Task
Reproduce each line from the records that holds "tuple".

Given entries
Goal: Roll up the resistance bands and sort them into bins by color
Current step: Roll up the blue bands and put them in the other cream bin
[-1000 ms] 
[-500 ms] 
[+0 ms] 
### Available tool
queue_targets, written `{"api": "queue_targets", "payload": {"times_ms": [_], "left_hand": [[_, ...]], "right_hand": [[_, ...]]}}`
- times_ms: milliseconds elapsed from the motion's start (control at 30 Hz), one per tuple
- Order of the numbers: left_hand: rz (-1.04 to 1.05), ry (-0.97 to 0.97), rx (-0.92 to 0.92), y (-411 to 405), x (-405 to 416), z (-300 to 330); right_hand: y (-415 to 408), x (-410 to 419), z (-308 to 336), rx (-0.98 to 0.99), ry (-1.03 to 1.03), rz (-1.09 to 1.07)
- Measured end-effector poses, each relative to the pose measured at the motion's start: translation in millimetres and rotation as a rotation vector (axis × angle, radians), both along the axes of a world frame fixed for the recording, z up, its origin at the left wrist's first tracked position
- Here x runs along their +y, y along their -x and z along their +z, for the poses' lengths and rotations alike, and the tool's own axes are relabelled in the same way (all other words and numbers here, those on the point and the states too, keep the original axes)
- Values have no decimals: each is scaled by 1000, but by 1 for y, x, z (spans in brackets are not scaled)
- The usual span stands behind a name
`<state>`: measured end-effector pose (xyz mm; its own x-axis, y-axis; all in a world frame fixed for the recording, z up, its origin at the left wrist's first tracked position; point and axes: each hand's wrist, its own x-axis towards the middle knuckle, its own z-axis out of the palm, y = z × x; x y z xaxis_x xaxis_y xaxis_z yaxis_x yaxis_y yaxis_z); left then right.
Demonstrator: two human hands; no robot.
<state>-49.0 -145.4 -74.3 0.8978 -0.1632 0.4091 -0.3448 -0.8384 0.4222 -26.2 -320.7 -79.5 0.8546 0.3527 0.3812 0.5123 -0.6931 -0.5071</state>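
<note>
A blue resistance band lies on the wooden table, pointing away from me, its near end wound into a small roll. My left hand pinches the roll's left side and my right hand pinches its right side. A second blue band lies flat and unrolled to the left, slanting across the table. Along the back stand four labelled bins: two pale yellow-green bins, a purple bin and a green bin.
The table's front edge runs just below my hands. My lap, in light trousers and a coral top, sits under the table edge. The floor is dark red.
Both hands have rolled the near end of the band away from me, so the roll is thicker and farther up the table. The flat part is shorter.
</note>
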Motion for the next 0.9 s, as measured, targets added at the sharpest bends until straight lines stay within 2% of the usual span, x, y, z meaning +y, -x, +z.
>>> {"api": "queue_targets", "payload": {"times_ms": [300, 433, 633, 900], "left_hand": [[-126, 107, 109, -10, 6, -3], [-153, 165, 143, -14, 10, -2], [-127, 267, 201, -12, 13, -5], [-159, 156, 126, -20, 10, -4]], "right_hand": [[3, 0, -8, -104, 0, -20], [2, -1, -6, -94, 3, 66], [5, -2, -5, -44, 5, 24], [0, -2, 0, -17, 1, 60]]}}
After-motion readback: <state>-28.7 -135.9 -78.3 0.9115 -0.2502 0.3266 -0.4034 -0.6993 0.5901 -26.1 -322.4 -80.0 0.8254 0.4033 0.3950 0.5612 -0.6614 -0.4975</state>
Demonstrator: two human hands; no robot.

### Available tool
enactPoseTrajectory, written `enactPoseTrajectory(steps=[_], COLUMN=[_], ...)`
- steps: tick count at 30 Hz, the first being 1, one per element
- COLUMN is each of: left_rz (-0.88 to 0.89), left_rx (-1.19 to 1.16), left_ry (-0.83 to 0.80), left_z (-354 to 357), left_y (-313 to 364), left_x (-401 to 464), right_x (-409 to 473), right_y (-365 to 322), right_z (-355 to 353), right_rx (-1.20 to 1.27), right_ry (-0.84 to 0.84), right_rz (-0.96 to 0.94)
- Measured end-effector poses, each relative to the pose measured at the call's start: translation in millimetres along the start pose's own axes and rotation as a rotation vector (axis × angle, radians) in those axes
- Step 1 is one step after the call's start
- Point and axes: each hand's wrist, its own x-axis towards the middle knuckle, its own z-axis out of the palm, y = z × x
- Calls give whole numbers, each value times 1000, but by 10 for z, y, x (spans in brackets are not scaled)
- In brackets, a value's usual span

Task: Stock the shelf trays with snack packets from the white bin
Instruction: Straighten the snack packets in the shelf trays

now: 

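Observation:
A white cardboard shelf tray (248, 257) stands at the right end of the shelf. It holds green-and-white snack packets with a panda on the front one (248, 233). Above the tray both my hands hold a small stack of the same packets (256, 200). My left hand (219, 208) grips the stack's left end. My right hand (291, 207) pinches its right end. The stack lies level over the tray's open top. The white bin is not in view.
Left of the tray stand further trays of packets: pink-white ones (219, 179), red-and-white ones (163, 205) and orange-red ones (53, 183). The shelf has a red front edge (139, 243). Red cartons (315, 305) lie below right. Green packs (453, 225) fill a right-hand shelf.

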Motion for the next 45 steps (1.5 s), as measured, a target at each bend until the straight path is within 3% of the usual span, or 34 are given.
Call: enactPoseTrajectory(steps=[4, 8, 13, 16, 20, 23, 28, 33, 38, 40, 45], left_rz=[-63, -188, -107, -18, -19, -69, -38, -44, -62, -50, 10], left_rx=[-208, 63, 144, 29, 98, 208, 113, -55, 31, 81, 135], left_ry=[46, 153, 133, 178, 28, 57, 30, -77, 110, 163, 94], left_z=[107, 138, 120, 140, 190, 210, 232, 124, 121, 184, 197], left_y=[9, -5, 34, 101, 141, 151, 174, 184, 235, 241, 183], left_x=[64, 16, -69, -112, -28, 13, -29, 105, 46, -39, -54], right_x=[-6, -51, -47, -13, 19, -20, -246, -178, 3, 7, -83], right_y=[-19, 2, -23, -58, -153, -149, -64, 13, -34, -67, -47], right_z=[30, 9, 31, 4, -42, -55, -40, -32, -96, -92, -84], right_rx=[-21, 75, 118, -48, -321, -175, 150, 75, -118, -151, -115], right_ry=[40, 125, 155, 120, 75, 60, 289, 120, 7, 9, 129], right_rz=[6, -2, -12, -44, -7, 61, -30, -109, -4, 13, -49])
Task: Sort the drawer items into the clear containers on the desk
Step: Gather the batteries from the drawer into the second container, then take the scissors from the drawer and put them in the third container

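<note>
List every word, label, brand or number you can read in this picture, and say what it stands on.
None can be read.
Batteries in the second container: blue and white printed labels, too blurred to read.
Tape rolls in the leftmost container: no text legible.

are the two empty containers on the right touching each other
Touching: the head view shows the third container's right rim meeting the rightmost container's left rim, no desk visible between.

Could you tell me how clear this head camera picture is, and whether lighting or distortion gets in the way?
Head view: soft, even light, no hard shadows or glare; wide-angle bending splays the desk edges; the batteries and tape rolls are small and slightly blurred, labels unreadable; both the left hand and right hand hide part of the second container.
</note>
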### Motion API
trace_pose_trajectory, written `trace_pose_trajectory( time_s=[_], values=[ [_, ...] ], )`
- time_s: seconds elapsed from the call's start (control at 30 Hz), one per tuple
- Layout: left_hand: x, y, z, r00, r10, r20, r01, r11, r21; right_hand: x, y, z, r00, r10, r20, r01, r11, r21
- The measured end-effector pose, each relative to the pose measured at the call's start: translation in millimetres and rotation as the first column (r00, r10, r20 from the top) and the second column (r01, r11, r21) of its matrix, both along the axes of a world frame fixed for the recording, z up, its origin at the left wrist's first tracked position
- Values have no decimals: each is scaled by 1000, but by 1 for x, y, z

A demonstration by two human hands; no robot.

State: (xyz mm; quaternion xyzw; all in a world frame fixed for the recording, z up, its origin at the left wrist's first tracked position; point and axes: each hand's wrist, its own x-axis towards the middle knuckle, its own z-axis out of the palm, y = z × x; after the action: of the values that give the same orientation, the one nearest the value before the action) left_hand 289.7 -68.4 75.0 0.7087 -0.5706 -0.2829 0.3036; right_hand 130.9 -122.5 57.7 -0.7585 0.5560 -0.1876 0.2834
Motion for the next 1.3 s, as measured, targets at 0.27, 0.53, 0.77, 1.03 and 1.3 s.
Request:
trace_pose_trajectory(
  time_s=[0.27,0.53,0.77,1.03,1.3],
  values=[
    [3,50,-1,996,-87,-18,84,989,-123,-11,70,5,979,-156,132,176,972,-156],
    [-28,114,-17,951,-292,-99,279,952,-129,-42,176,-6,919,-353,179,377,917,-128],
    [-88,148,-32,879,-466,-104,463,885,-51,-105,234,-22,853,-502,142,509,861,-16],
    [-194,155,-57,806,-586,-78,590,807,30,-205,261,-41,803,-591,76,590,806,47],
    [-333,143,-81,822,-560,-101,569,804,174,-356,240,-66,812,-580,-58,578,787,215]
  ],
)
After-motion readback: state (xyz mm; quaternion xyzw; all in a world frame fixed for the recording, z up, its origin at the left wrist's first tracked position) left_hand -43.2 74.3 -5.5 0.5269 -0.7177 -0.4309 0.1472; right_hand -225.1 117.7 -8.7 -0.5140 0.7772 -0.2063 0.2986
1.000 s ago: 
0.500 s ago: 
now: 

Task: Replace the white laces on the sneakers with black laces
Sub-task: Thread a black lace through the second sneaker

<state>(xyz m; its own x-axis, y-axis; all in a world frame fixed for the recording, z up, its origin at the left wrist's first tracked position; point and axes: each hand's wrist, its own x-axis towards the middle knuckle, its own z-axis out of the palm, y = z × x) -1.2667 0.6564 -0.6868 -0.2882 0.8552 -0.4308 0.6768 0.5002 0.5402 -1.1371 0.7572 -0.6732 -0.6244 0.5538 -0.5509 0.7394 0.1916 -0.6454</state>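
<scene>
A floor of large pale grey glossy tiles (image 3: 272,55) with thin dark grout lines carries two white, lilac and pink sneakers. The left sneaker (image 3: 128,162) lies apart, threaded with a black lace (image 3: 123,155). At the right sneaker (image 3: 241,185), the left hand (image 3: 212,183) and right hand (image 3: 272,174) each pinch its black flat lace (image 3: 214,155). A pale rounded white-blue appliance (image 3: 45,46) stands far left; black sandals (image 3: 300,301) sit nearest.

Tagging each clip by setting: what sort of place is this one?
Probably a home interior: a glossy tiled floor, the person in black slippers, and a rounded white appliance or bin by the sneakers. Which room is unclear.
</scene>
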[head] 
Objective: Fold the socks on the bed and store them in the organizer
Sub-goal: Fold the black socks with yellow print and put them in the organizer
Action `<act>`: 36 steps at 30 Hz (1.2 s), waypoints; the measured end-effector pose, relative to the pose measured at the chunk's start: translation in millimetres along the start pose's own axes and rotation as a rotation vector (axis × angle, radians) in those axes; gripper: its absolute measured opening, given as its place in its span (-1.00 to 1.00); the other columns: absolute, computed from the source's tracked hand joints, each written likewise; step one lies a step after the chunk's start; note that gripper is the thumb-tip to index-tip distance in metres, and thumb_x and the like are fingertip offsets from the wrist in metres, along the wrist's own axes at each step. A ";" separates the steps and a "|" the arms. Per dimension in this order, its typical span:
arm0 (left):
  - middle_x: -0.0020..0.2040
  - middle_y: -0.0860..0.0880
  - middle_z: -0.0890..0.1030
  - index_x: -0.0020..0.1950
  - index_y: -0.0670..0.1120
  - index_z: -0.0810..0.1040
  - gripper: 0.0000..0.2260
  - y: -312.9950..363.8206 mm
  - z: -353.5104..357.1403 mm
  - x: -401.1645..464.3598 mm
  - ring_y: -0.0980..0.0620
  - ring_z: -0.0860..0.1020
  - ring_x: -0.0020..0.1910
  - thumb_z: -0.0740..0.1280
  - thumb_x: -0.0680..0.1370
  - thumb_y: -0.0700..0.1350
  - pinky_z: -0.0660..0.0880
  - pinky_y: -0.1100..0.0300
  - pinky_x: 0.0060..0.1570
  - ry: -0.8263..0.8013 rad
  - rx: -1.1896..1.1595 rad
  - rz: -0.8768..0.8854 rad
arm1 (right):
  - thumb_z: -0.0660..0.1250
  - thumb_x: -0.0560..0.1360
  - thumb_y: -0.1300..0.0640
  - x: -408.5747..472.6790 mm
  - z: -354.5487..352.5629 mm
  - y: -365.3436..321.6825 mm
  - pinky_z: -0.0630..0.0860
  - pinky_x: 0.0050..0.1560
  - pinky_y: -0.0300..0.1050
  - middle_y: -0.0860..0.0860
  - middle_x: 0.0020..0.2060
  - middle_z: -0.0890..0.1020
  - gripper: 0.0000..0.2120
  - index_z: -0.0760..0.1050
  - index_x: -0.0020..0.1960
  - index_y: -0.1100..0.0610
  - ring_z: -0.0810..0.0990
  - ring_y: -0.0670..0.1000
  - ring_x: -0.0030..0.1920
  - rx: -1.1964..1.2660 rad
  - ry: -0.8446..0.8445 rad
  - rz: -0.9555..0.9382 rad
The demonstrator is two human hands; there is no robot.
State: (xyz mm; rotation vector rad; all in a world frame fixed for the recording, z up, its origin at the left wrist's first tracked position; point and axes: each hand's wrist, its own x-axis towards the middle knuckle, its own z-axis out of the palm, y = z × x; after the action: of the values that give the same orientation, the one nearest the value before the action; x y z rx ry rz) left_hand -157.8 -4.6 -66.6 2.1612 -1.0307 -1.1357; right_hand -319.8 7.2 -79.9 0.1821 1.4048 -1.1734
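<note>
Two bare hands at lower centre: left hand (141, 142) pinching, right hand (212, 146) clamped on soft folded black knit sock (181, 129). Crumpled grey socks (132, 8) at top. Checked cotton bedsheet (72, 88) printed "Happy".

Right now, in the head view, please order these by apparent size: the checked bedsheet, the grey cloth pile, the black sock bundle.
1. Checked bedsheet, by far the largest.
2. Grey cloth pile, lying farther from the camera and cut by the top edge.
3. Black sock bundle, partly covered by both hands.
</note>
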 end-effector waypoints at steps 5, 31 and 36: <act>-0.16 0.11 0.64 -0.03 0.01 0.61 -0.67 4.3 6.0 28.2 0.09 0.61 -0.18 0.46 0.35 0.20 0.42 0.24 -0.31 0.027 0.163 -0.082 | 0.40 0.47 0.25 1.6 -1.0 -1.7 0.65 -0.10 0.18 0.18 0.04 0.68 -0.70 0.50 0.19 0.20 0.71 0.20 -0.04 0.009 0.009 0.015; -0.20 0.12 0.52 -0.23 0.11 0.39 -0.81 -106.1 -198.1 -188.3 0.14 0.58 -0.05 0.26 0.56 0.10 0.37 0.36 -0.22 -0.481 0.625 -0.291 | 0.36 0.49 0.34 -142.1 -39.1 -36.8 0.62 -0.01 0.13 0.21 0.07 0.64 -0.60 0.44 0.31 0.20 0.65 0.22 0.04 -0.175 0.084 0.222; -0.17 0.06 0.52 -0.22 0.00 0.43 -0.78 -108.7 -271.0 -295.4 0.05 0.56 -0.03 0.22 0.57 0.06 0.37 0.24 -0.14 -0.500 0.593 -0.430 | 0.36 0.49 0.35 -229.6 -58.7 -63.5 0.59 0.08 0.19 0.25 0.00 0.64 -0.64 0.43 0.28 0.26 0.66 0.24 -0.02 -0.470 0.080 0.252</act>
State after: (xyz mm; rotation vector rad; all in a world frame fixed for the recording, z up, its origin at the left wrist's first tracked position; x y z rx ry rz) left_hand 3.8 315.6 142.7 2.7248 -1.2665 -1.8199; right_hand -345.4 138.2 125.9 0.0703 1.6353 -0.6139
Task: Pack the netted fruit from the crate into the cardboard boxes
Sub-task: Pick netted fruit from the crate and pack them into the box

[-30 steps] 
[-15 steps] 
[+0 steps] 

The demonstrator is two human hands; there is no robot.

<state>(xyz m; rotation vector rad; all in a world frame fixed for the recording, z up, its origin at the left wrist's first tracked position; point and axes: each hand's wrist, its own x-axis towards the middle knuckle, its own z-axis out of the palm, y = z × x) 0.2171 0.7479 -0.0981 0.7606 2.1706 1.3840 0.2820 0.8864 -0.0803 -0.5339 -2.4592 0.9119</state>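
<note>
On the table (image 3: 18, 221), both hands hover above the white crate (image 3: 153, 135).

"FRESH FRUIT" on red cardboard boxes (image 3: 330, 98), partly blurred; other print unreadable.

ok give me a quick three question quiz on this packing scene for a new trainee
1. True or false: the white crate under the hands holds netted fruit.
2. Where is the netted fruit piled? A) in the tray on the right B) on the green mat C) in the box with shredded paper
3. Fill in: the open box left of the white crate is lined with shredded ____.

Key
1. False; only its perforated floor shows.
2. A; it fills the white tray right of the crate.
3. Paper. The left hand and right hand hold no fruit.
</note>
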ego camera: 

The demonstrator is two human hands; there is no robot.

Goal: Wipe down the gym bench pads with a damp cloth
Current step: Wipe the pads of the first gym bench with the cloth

Answer to the problem
- times_ms: milliseconds elapsed from the motion's start (control at 30 Hz), one per tuple
- time_s: seconds elapsed from the call's start (control at 30 Hz), one per tuple

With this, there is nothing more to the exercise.